Assignment = Give back a single number: the count of lines in the data that contain the string "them".

____ Provided data

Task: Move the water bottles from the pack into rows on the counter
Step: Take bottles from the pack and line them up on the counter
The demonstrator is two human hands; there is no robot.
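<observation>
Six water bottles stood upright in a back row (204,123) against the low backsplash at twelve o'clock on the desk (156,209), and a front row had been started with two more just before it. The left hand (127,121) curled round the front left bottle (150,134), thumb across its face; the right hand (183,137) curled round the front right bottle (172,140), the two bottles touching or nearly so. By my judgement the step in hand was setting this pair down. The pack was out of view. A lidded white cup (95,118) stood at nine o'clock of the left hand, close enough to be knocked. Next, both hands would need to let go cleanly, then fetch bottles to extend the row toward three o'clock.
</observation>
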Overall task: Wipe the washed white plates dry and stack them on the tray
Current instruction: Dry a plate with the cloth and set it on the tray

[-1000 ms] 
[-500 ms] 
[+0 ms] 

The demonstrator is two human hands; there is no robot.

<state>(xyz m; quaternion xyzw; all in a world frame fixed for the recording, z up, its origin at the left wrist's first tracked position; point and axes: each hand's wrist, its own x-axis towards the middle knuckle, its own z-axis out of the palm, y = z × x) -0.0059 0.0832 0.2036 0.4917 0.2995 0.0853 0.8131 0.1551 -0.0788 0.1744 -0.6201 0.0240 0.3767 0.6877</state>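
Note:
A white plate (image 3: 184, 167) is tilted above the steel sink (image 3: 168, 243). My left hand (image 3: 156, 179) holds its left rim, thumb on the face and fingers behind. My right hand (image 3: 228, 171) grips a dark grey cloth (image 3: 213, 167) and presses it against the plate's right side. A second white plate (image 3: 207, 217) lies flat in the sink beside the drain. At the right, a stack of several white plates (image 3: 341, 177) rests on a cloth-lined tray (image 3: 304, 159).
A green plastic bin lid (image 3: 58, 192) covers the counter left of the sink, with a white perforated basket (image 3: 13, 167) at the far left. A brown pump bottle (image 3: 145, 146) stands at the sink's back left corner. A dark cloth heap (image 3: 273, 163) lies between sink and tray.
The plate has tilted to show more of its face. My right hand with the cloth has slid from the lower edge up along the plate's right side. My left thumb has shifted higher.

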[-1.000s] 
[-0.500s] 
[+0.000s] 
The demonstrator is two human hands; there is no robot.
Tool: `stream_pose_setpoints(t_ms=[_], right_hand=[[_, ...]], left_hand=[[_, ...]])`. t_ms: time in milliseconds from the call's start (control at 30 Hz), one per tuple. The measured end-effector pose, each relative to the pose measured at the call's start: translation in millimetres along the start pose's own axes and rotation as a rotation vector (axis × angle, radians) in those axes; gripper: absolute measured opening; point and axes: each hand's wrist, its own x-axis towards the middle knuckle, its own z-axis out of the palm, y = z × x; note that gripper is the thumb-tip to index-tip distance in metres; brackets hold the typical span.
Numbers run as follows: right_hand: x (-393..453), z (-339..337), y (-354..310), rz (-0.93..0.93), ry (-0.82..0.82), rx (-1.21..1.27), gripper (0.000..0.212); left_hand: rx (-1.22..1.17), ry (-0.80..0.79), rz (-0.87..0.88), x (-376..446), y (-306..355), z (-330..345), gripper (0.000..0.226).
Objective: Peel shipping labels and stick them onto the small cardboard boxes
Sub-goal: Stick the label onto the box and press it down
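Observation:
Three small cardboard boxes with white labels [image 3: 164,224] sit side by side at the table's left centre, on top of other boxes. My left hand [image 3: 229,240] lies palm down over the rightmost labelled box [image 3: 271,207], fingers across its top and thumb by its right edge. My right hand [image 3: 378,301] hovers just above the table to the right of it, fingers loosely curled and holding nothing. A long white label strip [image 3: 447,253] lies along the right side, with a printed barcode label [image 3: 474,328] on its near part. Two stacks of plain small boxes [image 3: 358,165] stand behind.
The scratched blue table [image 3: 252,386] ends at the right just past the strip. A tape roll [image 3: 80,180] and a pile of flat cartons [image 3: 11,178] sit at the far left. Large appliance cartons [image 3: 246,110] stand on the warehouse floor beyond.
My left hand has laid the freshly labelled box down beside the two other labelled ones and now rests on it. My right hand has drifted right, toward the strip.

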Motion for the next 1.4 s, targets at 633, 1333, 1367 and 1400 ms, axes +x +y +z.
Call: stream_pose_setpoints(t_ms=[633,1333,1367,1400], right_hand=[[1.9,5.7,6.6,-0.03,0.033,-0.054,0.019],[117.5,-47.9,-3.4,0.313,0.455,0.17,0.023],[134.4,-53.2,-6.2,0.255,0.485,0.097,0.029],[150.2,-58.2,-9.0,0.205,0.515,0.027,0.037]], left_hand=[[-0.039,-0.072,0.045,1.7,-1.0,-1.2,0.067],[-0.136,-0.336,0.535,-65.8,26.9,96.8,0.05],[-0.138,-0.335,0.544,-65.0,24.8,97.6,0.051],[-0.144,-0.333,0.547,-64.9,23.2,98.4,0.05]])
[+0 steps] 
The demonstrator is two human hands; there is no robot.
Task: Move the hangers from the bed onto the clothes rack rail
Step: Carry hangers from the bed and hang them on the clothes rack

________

Solution to the problem = 4